Data shown:
______________________________

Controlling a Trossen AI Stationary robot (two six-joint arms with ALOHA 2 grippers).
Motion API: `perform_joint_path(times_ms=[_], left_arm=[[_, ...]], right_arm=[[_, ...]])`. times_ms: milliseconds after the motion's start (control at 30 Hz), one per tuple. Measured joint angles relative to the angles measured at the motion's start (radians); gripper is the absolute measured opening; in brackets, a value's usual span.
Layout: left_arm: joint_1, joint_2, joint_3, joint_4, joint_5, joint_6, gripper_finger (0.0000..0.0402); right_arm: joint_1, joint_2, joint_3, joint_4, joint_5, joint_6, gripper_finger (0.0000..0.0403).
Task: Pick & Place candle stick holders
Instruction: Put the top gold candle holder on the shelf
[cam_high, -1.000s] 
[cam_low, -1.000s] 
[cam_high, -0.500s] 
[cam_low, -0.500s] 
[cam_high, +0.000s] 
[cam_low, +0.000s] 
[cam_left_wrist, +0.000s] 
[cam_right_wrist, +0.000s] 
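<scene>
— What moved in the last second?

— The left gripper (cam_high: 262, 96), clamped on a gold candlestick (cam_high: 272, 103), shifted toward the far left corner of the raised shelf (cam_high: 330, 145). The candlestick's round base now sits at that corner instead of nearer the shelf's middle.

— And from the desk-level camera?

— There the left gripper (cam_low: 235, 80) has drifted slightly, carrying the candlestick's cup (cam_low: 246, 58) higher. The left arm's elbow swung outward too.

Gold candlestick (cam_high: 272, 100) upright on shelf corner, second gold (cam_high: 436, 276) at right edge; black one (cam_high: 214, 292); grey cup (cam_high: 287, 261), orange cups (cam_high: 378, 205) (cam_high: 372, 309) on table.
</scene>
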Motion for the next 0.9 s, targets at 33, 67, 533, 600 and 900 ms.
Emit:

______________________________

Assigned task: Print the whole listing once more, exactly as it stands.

Task output:
Controlling a Trossen AI Stationary robot (two six-joint arms with ALOHA 2 grippers).
Motion API: `perform_joint_path(times_ms=[_], left_arm=[[_, ...]], right_arm=[[_, ...]])`. times_ms: milliseconds after the motion's start (control at 30 Hz), one per tuple. Measured joint angles relative to the angles measured at the motion's start (radians); gripper is the absolute measured opening; in brackets, a value's usual span.
Layout: left_arm: joint_1, joint_2, joint_3, joint_4, joint_5, joint_6, gripper_finger (0.0000..0.0402); right_arm: joint_1, joint_2, joint_3, joint_4, joint_5, joint_6, gripper_finger (0.0000..0.0403).
Task: Pick & Place candle stick holders
Instruction: Put the top gold candle holder on the shelf
[cam_high, -1.000s] 
[cam_low, -1.000s] 
[cam_high, -0.500s] 
[cam_low, -0.500s] 
[cam_high, +0.000s] 
[cam_low, +0.000s] 
[cam_left_wrist, +0.000s] 
[cam_right_wrist, +0.000s] 
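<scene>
— What moved in the last second?

— The left gripper (cam_high: 262, 96), clamped on a gold candlestick (cam_high: 272, 103), shifted toward the far left corner of the raised shelf (cam_high: 330, 145). The candlestick's round base now sits at that corner instead of nearer the shelf's middle.

— And from the desk-level camera?

— There the left gripper (cam_low: 235, 80) has drifted slightly, carrying the candlestick's cup (cam_low: 246, 58) higher. The left arm's elbow swung outward too.

Gold candlestick (cam_high: 272, 100) upright on shelf corner, second gold (cam_high: 436, 276) at right edge; black one (cam_high: 214, 292); grey cup (cam_high: 287, 261), orange cups (cam_high: 378, 205) (cam_high: 372, 309) on table.
</scene>
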Motion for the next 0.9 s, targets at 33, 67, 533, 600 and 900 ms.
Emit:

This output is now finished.